▶ [WORK INSTRUCTIONS]
Print out the full listing exactly as it reads.

▶ [DATASET SECTION]

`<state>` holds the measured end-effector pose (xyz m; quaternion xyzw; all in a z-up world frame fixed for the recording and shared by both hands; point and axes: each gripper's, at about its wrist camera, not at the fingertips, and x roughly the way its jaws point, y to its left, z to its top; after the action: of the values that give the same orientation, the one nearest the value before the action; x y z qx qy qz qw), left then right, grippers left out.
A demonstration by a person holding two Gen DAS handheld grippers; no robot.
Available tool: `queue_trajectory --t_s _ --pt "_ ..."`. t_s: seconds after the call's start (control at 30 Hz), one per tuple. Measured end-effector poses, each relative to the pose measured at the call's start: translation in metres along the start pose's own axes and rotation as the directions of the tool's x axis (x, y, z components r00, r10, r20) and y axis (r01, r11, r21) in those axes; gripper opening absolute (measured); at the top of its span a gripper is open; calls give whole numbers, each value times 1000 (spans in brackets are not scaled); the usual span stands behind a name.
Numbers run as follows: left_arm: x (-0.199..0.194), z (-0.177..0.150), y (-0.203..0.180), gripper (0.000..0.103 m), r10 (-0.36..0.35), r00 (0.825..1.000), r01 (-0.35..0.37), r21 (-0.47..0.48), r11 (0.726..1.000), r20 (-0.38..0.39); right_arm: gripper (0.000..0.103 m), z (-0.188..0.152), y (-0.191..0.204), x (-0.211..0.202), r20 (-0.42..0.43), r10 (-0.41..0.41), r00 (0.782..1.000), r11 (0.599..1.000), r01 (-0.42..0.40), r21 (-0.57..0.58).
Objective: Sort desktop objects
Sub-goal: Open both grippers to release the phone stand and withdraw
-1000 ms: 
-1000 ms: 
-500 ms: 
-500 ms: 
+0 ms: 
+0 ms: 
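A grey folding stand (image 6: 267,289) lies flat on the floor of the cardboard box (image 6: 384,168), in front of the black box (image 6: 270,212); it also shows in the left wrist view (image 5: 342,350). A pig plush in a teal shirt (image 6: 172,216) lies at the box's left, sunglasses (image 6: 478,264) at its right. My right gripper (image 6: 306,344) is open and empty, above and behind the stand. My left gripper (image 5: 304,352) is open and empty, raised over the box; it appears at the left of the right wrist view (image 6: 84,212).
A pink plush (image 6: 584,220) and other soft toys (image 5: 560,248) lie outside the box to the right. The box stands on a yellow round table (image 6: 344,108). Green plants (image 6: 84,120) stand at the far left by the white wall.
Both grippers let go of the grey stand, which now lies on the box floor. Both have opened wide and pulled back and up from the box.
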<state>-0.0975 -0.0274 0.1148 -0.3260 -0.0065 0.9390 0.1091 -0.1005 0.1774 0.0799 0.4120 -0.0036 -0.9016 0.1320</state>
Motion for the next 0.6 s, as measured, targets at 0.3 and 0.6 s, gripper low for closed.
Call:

▶ [ANSWER SPACE]
`<state>` holds the measured end-effector pose (xyz m; quaternion xyzw; all in a z-up world frame fixed for the recording and shared by both hands; point and axes: each gripper's, at about its wrist camera, not at the fingertips, and x roughly the way its jaws point, y to its left, z to its top; after the action: of the values that give the same orientation, the one nearest the value before the action; x y z qx qy qz qw), left then right, grippers left out.
A demonstration by a person holding two Gen DAS handheld grippers; no robot.
Available tool: `queue_trajectory --t_s _ --pt "_ ..."`. t_s: seconds after the call's start (control at 30 Hz), one per tuple. Measured end-effector poses, each relative to the pose measured at the call's start: translation in metres along the start pose's own axes and rotation as the directions of the tool's x axis (x, y, z components r00, r10, r20) and y axis (r01, r11, r21) in those axes; gripper opening absolute (measured); at the top of its span a gripper is open; calls give whole numbers, each value times 1000 (spans in brackets are not scaled); the usual span stands behind a name.
Numbers run as follows: left_arm: x (-0.199..0.194), z (-0.177..0.150), y (-0.203..0.180), gripper (0.000..0.103 m), r10 (-0.36..0.35), r00 (0.825..1.000), r01 (-0.35..0.37), r21 (-0.47..0.48), r11 (0.726..1.000), r20 (-0.38..0.39); right_arm: gripper (0.000..0.103 m), z (-0.188..0.152), y (-0.191..0.204), x (-0.211..0.202), r20 (-0.42..0.43), r10 (-0.41..0.41), r00 (0.782..1.000), r11 (0.599..1.000), r01 (-0.42..0.40), r21 (-0.57..0.58).
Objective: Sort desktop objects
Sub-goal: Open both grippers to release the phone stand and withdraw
-1000 ms: 
-1000 ms: 
-500 ms: 
-500 ms: 
+0 ms: 
+0 ms: 
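A grey folding stand (image 6: 267,289) lies flat on the floor of the cardboard box (image 6: 384,168), in front of the black box (image 6: 270,212); it also shows in the left wrist view (image 5: 342,350). A pig plush in a teal shirt (image 6: 172,216) lies at the box's left, sunglasses (image 6: 478,264) at its right. My right gripper (image 6: 306,344) is open and empty, above and behind the stand. My left gripper (image 5: 304,352) is open and empty, raised over the box; it appears at the left of the right wrist view (image 6: 84,212).
A pink plush (image 6: 584,220) and other soft toys (image 5: 560,248) lie outside the box to the right. The box stands on a yellow round table (image 6: 344,108). Green plants (image 6: 84,120) stand at the far left by the white wall.
Both grippers let go of the grey stand, which now lies on the box floor. Both have opened wide and pulled back and up from the box.
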<state>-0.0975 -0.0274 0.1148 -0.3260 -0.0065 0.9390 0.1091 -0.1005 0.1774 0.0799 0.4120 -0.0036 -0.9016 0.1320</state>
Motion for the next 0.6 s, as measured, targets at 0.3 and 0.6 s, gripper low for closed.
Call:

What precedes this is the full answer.